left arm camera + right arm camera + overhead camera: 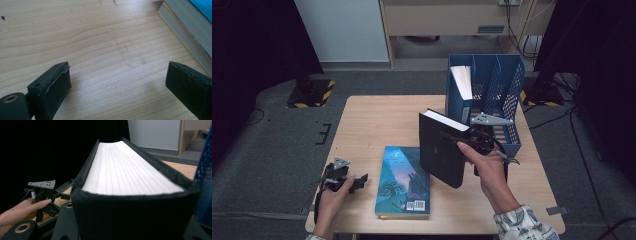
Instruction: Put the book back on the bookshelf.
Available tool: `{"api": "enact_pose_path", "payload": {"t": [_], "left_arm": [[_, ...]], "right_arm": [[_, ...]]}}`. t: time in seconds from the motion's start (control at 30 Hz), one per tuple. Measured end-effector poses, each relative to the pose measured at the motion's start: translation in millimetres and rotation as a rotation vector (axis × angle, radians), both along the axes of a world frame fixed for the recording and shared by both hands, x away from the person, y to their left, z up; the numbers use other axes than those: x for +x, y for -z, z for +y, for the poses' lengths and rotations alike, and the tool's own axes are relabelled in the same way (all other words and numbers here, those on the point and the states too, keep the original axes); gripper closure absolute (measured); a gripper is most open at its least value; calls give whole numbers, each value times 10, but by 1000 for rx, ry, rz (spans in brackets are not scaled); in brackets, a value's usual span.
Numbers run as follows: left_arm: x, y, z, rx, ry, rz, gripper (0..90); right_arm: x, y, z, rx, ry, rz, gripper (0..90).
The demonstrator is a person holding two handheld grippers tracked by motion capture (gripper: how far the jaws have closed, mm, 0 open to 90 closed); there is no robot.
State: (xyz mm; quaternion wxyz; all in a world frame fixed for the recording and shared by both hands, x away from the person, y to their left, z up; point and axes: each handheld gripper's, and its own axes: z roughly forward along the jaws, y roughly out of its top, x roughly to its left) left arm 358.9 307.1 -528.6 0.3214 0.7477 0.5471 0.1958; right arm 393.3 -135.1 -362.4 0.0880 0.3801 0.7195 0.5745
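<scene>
A thick black book [441,150] stands upright above the table's middle, its white page block [130,170] facing up. My right gripper [453,138] is shut on it, one jaw against each cover, and in the right gripper view [130,230] the jaws flank the spine end. A blue paperback [404,182] lies flat on the table near the front edge, just left of the black book. My left gripper [356,183] rests low at the table's front left, open with bare wood between its jaws [117,82]. The paperback's page edge [185,27] lies off its right jaw.
A blue mesh file organizer [492,95] stands at the back right of the wooden table [377,120], with white papers [462,82] in its left slot. Its mesh wall [203,170] is close beside the held book. Dark floor surrounds the table.
</scene>
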Motion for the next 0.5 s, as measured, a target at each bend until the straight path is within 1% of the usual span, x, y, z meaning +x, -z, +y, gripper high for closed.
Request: {"api": "enact_pose_path", "payload": {"t": [0.23,0.5], "left_arm": [[-1,4,1,0,3,5,53],[1,14,-19,0,11,15,53]], "right_arm": [[-83,40,-185,-2,11,2,528],[-169,65,-418,-4,41,6,529]]}}
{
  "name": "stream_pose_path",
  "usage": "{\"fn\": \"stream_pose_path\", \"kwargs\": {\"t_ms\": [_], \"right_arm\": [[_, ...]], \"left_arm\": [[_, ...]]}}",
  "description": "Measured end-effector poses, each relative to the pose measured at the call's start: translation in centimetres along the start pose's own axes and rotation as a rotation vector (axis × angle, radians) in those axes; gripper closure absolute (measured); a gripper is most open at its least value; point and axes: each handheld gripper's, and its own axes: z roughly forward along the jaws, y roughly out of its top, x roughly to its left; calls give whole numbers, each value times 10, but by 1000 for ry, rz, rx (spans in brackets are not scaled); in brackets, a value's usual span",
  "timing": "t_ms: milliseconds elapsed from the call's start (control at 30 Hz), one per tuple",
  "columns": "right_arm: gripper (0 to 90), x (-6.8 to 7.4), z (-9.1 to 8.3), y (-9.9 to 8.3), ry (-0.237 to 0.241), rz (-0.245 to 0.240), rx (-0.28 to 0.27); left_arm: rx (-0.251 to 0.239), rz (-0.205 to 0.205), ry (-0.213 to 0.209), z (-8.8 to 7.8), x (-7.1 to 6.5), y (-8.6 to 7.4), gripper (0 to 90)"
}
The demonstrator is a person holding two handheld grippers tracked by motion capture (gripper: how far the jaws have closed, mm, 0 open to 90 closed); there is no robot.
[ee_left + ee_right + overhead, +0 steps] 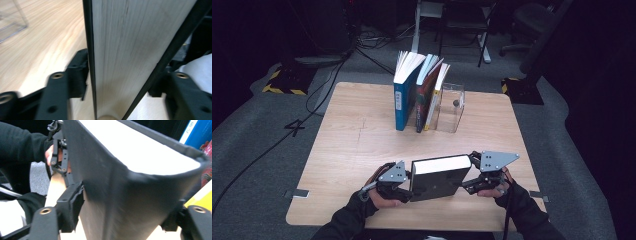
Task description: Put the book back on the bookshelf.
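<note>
A thick black book (pixel 439 175) stands on edge near the front of the wooden table (pixel 352 145), white page block up. My left gripper (pixel 408 185) holds its left end. In the left gripper view the page edge (pixel 120 50) runs between the jaws of the left gripper (pixel 122 78), and both pads lie against the black covers. My right gripper (pixel 470 172) holds the right end. In the right gripper view the rounded spine (pixel 150 195) sits between the jaws of the right gripper (pixel 125 210), with a pad pressed on each cover. The left hand and its gripper (pixel 58 155) show beyond the book.
At the back middle a blue book (pixel 402 100), a dark red book (pixel 424 97) and a yellow-edged book (pixel 434 102) stand leaning against a clear plastic box (pixel 452 107). Cables and chair bases lie on the floor behind the table.
</note>
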Motion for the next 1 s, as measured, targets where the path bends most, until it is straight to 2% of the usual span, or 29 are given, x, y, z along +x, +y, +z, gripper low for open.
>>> {"fn": "stream_pose_path", "kwargs": {"t_ms": [100, 200, 300, 367, 433, 533, 700, 833, 867, 1000], "right_arm": [[426, 3, -2, 2, 11, -15, 6], [467, 8, -3, 7, 15, -14, 12], [481, 10, -1, 14, 9, -18, 12], [490, 12, 0, 21, 2, -10, 18], [488, 14, 2, 27, -15, -14, 44], [488, 14, 5, 33, -26, 16, 84], [489, 13, 11, 43, -25, 42, 155], [463, 14, 22, 47, -36, 78, 193], [473, 14, 22, 47, -59, 83, 178], [491, 13, 21, 47, -55, 89, 171]], "left_arm": [[31, 6, 50, -6, 2, -2, 368], [48, -8, 90, -11, 5, -6, 346], [39, -22, 126, -12, 6, -7, 340], [38, -12, 142, -12, 7, -8, 364], [23, -22, 167, -11, 6, -9, 361], [16, -8, 203, -9, 4, -10, 349], [24, 10, 212, -1, -2, -8, 341], [24, 6, 224, 2, -4, -7, 313], [23, -3, 225, 2, -3, -7, 315], [31, 4, 227, 1, -4, -6, 314]]}}
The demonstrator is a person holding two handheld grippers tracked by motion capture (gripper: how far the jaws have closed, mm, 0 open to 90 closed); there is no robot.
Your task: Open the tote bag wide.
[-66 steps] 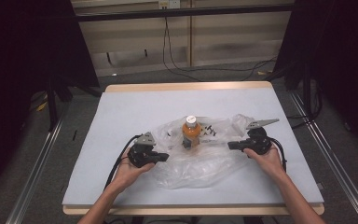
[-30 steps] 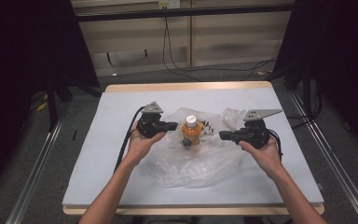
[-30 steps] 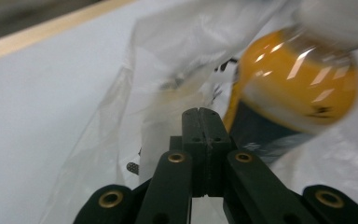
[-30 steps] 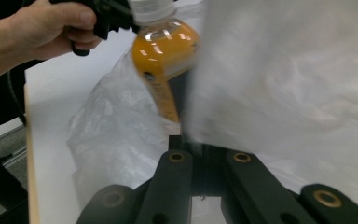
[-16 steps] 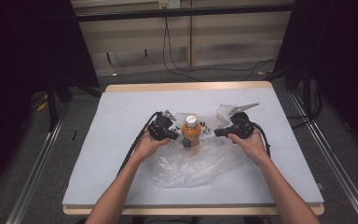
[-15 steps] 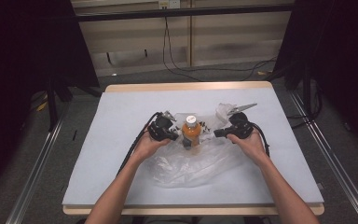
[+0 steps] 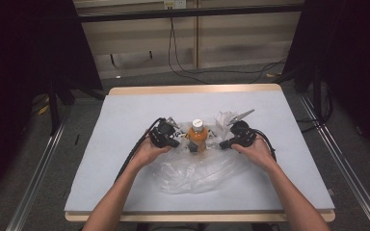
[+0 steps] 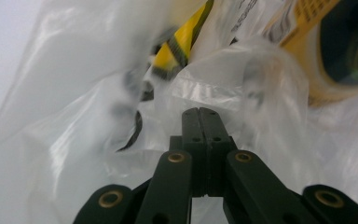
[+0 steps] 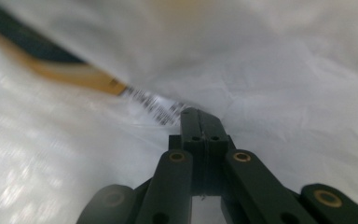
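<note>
An orange bottle with a white cap stands upright inside a clear plastic bag at the middle of the table. My left gripper is just left of the bottle, shut, with a fold of the bag's film pinched at its tips. My right gripper is just right of the bottle and shut on the film as well. In the left gripper view the shut jaws meet crumpled plastic bag, with the yellow bottle label behind. In the right gripper view creases in the plastic bag run out from the shut tips.
The table has a pale blue-grey cover and a wooden edge. The bag's loose part spreads toward the person's side. Black cables trail from both grippers. Metal rails run along the floor on both sides, and cables lie on the floor behind.
Both grippers have come inward toward the bottle and sunk, the right more than the left. The bag's raised edges are now gathered close around the bottle.
</note>
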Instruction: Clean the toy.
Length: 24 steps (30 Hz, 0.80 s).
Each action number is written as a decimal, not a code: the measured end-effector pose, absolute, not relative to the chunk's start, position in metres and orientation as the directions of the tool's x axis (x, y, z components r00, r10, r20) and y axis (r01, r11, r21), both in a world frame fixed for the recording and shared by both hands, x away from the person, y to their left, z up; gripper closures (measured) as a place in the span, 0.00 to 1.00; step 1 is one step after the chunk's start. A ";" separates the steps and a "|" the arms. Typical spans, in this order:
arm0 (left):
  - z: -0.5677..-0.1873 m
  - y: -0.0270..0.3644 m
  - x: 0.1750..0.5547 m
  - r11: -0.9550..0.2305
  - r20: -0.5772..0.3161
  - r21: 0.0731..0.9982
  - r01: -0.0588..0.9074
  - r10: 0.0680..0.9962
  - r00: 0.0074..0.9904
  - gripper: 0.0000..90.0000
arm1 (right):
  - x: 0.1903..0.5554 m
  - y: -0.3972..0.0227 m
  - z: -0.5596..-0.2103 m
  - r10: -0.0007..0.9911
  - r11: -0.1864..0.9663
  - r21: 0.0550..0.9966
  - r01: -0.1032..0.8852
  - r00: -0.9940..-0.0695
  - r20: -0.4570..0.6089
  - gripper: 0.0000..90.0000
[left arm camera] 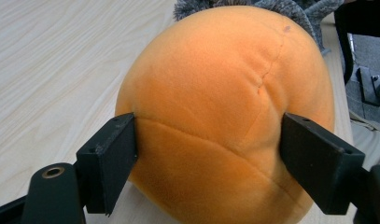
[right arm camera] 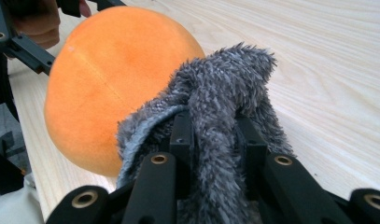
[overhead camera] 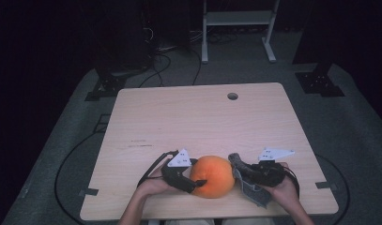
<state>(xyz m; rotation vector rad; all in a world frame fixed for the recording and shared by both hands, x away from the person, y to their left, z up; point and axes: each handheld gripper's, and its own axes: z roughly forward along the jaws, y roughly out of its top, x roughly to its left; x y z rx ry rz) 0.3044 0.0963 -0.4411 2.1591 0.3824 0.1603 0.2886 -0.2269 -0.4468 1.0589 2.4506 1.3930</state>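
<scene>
The left tool [overhead camera: 196, 180] clamps the round orange plush ball [overhead camera: 213, 176] from its left, while the right tool [overhead camera: 242, 172], gripping a shaggy grey cloth [overhead camera: 250, 187], sits against the ball's right side.

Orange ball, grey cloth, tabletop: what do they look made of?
Orange ball: seems plush fabric over soft stuffing; matte short nap, stitched seams, dimpled where the left gripper presses it.
Grey cloth: looks like shaggy microfibre or terry; long fuzzy fibres, bunched in the shut right gripper.
Table: pale wood-grain top, smooth and matte; solid wood or laminate, can't tell.
</scene>
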 end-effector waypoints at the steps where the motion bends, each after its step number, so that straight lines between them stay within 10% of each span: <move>1: -0.441 0.095 0.304 -0.541 -0.024 0.814 0.209 0.329 0.944 0.22 | 0.287 -0.227 -0.439 0.617 0.297 0.820 0.489 -0.754 0.226 0.81; 8: -0.431 0.078 0.291 -0.571 0.057 0.812 0.120 0.282 0.958 0.19 | 0.282 -0.201 -0.416 0.543 0.293 0.864 0.409 -0.815 0.202 0.80; 15: -0.437 0.067 0.305 -0.548 -0.069 0.796 0.258 0.341 0.937 0.01 | 0.271 -0.200 -0.427 0.530 0.361 0.843 0.399 -0.832 0.167 0.81; 24: -0.427 0.067 0.291 -0.506 0.050 0.852 0.131 0.329 0.943 0.39 | 0.267 -0.207 -0.419 0.552 0.350 0.848 0.397 -0.819 0.156 0.80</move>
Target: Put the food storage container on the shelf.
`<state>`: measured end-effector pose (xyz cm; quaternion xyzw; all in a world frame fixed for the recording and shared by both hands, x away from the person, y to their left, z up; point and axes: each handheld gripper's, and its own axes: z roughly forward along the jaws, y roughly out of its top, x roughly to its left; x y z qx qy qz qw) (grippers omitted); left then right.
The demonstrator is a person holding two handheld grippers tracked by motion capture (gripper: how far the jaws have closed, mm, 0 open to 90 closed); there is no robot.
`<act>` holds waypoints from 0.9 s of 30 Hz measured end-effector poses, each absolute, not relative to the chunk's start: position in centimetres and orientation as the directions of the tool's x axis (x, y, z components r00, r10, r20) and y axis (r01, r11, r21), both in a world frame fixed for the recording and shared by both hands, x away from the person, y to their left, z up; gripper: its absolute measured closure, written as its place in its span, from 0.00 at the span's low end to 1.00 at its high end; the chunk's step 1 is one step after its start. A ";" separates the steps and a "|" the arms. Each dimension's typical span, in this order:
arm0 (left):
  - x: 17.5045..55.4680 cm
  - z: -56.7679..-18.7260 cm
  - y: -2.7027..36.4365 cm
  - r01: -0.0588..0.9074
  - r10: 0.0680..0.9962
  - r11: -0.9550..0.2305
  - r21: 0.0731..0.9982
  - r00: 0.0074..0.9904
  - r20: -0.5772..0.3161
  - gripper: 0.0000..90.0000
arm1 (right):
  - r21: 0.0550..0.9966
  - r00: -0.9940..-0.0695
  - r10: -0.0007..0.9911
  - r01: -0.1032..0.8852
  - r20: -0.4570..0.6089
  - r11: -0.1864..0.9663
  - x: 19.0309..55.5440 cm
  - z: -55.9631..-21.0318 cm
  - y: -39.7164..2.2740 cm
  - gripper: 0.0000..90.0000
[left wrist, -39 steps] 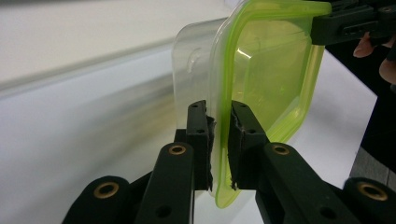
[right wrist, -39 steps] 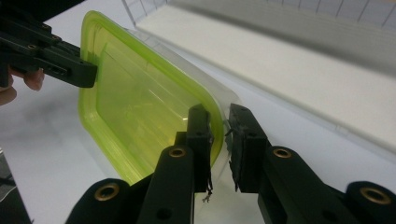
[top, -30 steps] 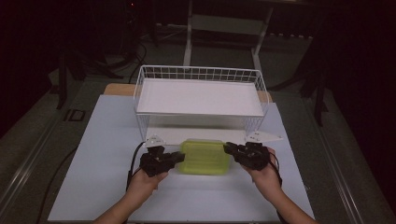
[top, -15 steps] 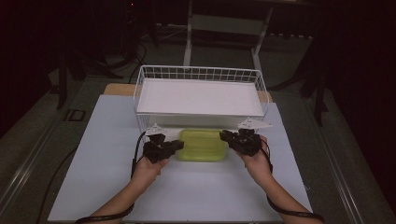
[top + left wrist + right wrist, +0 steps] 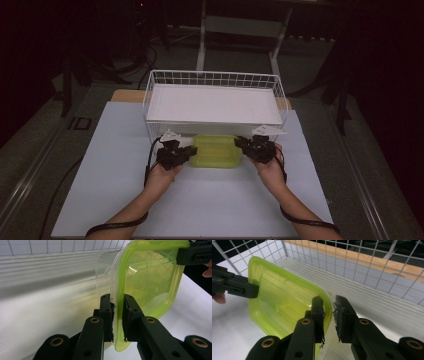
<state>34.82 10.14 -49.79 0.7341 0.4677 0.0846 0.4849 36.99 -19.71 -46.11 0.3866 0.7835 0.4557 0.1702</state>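
A translucent yellow-green container (image 5: 216,150) with its lid on lies just in front of the wire basket, held at both short ends. My left gripper (image 5: 192,151) is shut on its left rim; in the left gripper view the pads (image 5: 117,300) pinch the edge of the container (image 5: 147,277). My right gripper (image 5: 241,144) is shut on the opposite rim; in the right gripper view its jaws (image 5: 329,301) straddle the lid edge of the container (image 5: 284,302), with a slim gap at one pad. Each view also shows the other gripper's jaw at the far end of the container.
A white wire basket (image 5: 212,75) with a white liner stands directly behind the container, and its front wall is close to both grippers. A white sheet (image 5: 200,205) covers the table. Dark floor and stands surround it.
Both hands have carried the container away from the person towards the basket and a little lower. It now sits close against the basket's front wall.
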 end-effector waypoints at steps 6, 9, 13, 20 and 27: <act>35.4 -50.1 10.0 0.604 0.772 -0.087 0.792 0.543 -0.329 0.89 | 0.850 -0.637 0.767 0.445 0.078 0.282 37.6 -46.5 -19.8 0.86; 35.7 -50.1 9.9 0.604 0.773 -0.083 0.793 0.541 -0.331 0.89 | 0.851 -0.631 0.772 0.449 0.085 0.273 37.9 -46.5 -19.8 0.86; 35.9 -50.2 9.8 0.601 0.772 -0.079 0.796 0.542 -0.333 0.89 | 0.860 -0.620 0.779 0.444 0.090 0.253 38.1 -46.8 -20.0 0.85; 36.0 -50.2 9.7 0.612 0.775 -0.063 0.788 0.528 -0.347 0.89 | 0.859 -0.603 0.791 0.456 0.107 0.231 38.2 -46.8 -20.0 0.85; 35.0 -50.0 9.5 0.630 0.761 -0.074 0.773 0.537 -0.364 0.89 | 0.852 -0.608 0.786 0.464 0.109 0.241 37.2 -46.5 -20.3 0.85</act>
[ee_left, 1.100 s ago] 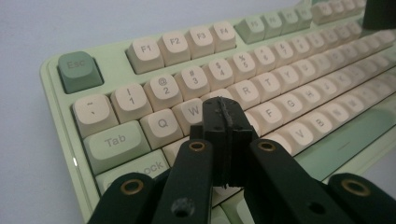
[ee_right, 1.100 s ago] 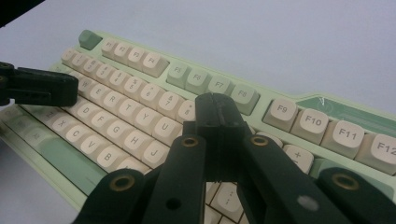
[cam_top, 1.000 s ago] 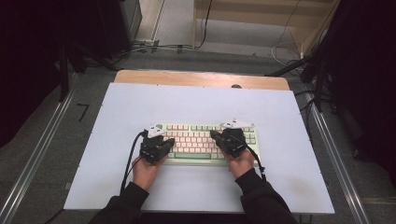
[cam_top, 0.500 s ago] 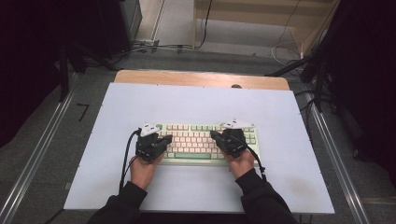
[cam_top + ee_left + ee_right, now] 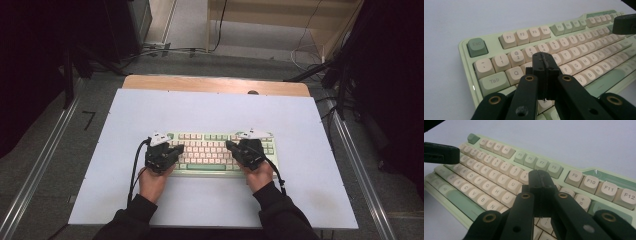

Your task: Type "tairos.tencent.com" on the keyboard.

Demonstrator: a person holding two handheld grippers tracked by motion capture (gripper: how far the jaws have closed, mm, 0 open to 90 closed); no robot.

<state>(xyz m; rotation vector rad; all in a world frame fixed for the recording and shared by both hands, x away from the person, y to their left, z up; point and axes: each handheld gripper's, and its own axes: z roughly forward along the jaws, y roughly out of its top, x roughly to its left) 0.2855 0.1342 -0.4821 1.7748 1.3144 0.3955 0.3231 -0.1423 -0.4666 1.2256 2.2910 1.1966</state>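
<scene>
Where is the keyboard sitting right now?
In the high view the keyboard lies on the near middle of the white table, the left gripper over its left end, the right gripper over its right.

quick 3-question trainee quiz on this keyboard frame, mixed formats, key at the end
1. True or false: the left hand-held gripper has its jaws shut, with nothing between them.
2. Multiple choice: where do the tips of the right hand-held gripper sit? A) off the keyboard on the white table top B) over the keys of the keyboard C) on a mouse
3. Fill in: the green key at the keyboard's corner in the left gripper view, the Esc key, is labelled ____.

Key: 1 true; 2 B; 3 Esc
</scene>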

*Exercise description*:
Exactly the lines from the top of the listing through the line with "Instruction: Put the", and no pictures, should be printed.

*Reply to the task*:
left arm camera + right arm camera + overhead camera: 
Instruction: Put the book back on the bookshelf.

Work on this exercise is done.